Replacing a 100 Year old Bond Ticker Tape machine

A major financial organization had a problem. It seems that there was a very minor piece of information that is published in their newspaper on a daily basis and the machine for reading it was ancient. The machine was a ticker tape machine!

They needed a replacement as the old machine was dying and ticker paper was getting harder to find and more expensive.

The bond ticker tape machine had been invented by Thomas Edison and the data transmission technology had been obsilited in the ’70s.
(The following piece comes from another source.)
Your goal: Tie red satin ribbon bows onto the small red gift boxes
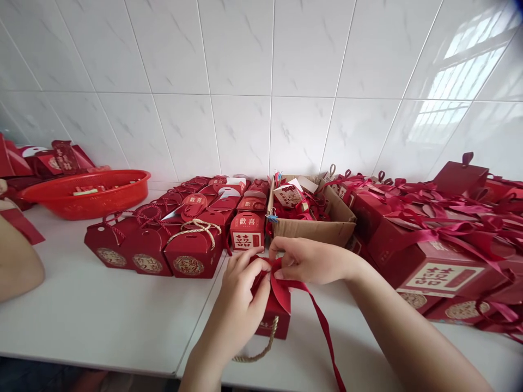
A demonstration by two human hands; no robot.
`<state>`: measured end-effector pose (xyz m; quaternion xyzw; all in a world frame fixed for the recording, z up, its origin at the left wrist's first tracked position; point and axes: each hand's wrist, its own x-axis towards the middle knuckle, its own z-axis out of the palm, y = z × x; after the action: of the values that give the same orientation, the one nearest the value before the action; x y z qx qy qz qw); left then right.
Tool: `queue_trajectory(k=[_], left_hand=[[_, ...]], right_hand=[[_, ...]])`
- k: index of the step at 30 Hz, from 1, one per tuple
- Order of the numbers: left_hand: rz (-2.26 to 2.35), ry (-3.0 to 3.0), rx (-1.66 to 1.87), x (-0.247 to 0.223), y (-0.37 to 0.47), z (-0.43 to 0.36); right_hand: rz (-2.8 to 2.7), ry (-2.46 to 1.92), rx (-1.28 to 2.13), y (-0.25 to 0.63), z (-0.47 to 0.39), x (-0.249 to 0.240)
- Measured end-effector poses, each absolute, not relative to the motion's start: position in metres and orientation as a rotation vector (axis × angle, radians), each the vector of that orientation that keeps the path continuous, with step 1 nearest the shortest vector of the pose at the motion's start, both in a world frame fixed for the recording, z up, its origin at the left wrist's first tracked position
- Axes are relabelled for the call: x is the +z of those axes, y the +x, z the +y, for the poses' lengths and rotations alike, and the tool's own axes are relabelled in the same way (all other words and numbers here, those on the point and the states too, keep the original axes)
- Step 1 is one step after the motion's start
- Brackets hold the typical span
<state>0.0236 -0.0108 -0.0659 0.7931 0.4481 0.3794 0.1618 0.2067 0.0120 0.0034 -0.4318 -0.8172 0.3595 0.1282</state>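
A small red gift box stands on the white table in front of me, with a twisted cord handle hanging at its near side. My left hand is closed at the top of the box, thumb and fingers pinched on the red ribbon. From the right, my right hand pinches the same red ribbon, whose long tail hangs down to the table's front. Both sets of fingertips nearly meet over the box's top flaps. The exact ribbon crossing is hidden by the fingers.
Rows of red gift boxes stand left of centre. A cardboard box holds ribbons and cards. Ribboned boxes are stacked at right. A red basin sits at left, near another person's arm. A tiled wall closes the back.
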Motion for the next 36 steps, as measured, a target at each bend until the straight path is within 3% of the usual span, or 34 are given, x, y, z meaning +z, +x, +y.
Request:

The data was transmitted using not ASCII but a 5 bit code called BAUDOT.

It was amazing, but I happened to be in a unique situation to solve their problem.

In college, I had to create a senior project. Having a ham radio background and the technology at the time was moving from teletype (BAUDOT) to ASCII. So I decided that my senior project would be a BAUDOT to ASCII conversion software/hardware project!

Wind forward 10 years and here I am standing in front of a ticker type machine.

After some investigation, I discovered that the ticker was running at (I think) 80 BAUD and used the 5 bit BAUDOT code. I previously had used the company Black Box who made all kinds of wonderful devices for attaching and converting things. A flip through their catalog and I found a “protocol converter”.

this device had an input configuration and an output configuration setting,… different baud rates, start and stop bits etc. There was one problem. The device did not have a setting for 80 Baud, only 75. So I took a chance.

Next I wrote a simple VB program to wake up for 10 minutes around noon and then again 4 when the data needs to be read from the ticker. The code initialized the serial port, read the data and printed/stored it into a database.

It turned out the 75/80 baud thing was never a problem. It was close enough (and slow enough).